BRYAN D. WINTER, on behalf of ) himself and all others similarly situated, ) ) Plaintiff, ) ) Case No. 4:25-cv-00299-SRC v. ) ) EDWARD D. JONES & CO., L.P. et al., ) ) Defendants. )

Memorandum and Order Bryan Winter alleges that Edward Jones’s equity policy—which pervades aspects of its promotion, advancement, and termination decisions—unlawfully discriminates against straight white male employees. Winter seeks to certify a class action on behalf of similar Edward Jones employees. Edward Jones responds that the Court cannot certify a class due to conflicts among proposed class members; thus, the argument goes, Winter must arbitrate his claims under securities-industry rules. The Court addresses Edward Jones’s motion to strike the class allegations and compel arbitration. I. Background A. Procedural background After Winter filed his initial complaint, doc. 1, Edward Jones filed a motion to strike Winter’s class allegations and compel arbitration, doc. 21. Before the Court could rule on this motion, however, Winter filed an unopposed motion to amend his complaint, doc. 24, which the Court granted, doc. 26. The Court then denied Edward Jones’s motion to strike as moot.
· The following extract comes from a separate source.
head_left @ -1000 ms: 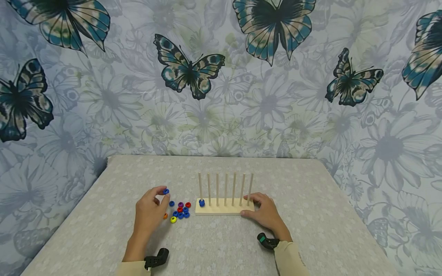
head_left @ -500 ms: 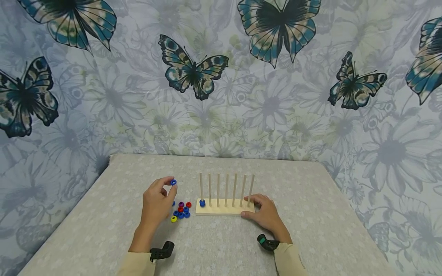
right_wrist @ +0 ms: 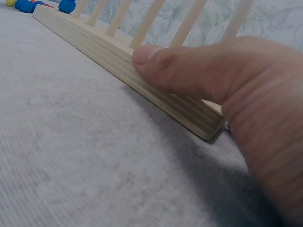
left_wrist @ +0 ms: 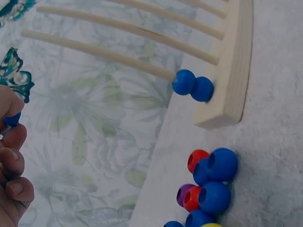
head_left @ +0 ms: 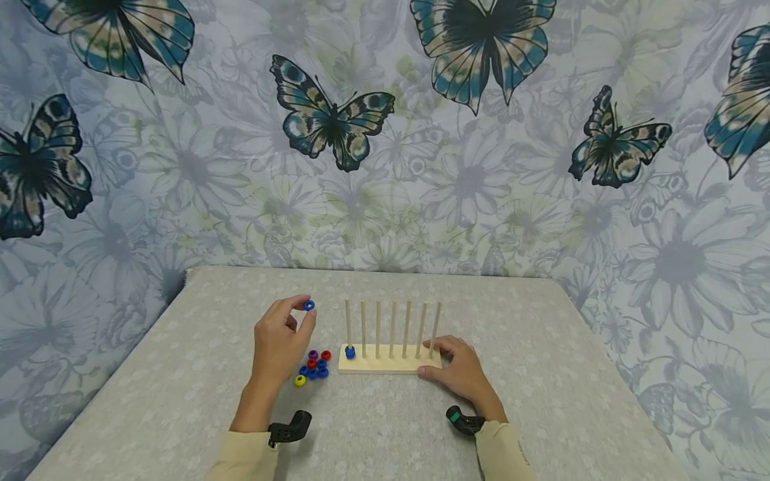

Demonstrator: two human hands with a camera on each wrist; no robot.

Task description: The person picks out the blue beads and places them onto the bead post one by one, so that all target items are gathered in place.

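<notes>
Student: How were the hands engaged?

Tutor: The left hand (head_left: 279, 344) was drawn to a pinch, thumb against forefinger, on a single blue bead (head_left: 309, 305). The right hand (head_left: 463, 367), spread just enough to span the wooden base (head_left: 385, 364), gripped its right end, thumb on the near edge, fingers at the far side.

Student: Where was the held bead, and why that grip?

Tutor: It was raised above the table, left of the leftmost peg (head_left: 348, 324) and apart from it. Pinching the rim seemingly left the hole uncovered; the right hand's hold probably steadied the base.

Student: And the surroundings?

Tutor: Two stacked blue beads (head_left: 350, 353) sat at the foot of the leftmost peg; six further pegs (head_left: 393, 327) stood in a row to its right. Loose beads (head_left: 313, 373), blue, red, purple and yellow, lay clustered just left of the base, presumably for easy reach. A pale cloth (head_left: 529, 334) covered the table; a butterfly-printed backdrop (head_left: 361, 220) hung behind.
</notes>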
Doc. 26. Winter filed his amended complaint, doc. 27, and Edward Jones filed a second motion to strike class allegations and compel arbitration, doc. 30. The parties fully briefed this motion, docs. 31, 34, 35, but again, before the Court could decide the motion, Winter sought leave to amend his complaint, doc. 39, which the Court again granted, doc. 41. So the Court again denied Edward Jones’s motion to strike as moot. Doc. 41. B. Factual background

Winter filed his Second Amended Complaint on July 18, 2025. Doc. 42. In this complaint, he alleges the following facts, which the Court accepts as true for the purposes of Edward Jones’s motion to strike, doc. 45. See Kelly v. Kosuga, 358 U.S. 516, 517 (1959); Barnidge v. United States, 101 F.2d 295, 297 (8th Cir. 1939); see also 5C Wright & Miller’s Federal Practice & Procedure § 1380 (3d ed. 2025) (“Wright & Miller”) (“All well-pleaded facts are taken as admitted on a motion to strike but conclusions of law or conclusions drawn from the facts do not have to be treated in that fashion.”). 1. Edward D. Jones & Co. Edward Jones provides financial services across more than 15,000 offices in the United States. Doc. 42 at ¶¶ 9–10. It employs over 19,000 financial advisors. Id. at ¶ 11. In its

promotional materials, Edward Jones states that its employment policy focuses on equity. Id. at ¶ 14. And, according to Winter, this policy “permeates all aspects of an Edward Jones financial advisor’s employment.” Id. Winter states that Edward Jones’s equity policy manifests itself in several different ways. First, the policy undergirds the firm’s Goodknight Incentive Compensation Structure. Id. at 4 (The Court cites to page numbers as assigned by CM/ECF.). According to Winter, a Goodknight transfers wages, increases an employee’s job performance ratings, and provides job growth opportunity. Id. at ¶ 16. Under the Goodknight structure, Edward Jones transfers client assets from the book of one of its financial advisors to the book of another. Id. at ¶ 17. The transferee advisor then receives fees and commissions on those transferred assets. Id. And Edward Jones “compensates the transferor financial advisor, as an incentive to agree to the transfer.” Id. But a transferor advisor receives additional compensation if he transfers assets to certain kinds of advisors. See id. at ¶ 15. For instance, a transferor advisor’s compensation

increases if he transfers assets to a new financial advisor, or to a financial advisor who “contributes to firm strategies”—that is, a financial advisor who is “diverse.” Id. Diverse advisors include women, those who “identify as part of a minority race or ethnicity,” and those who “identify as gay, lesbian, bisexual, trans[gender],” or other minority gender or sexual orientation. Id. Winter states that Goodknight transfers affect each financial advisor’s performance ratings because “Edward Jones grades each of its financial advisors . . . based on the assets he/she brings into the firm and the commissions generated by his/her book of business.” Id. at ¶ 18. Fees and commissions from a Goodknight asset transfer “count toward, and therefore increase, a financial advisor’s numerical performance rating.” Id.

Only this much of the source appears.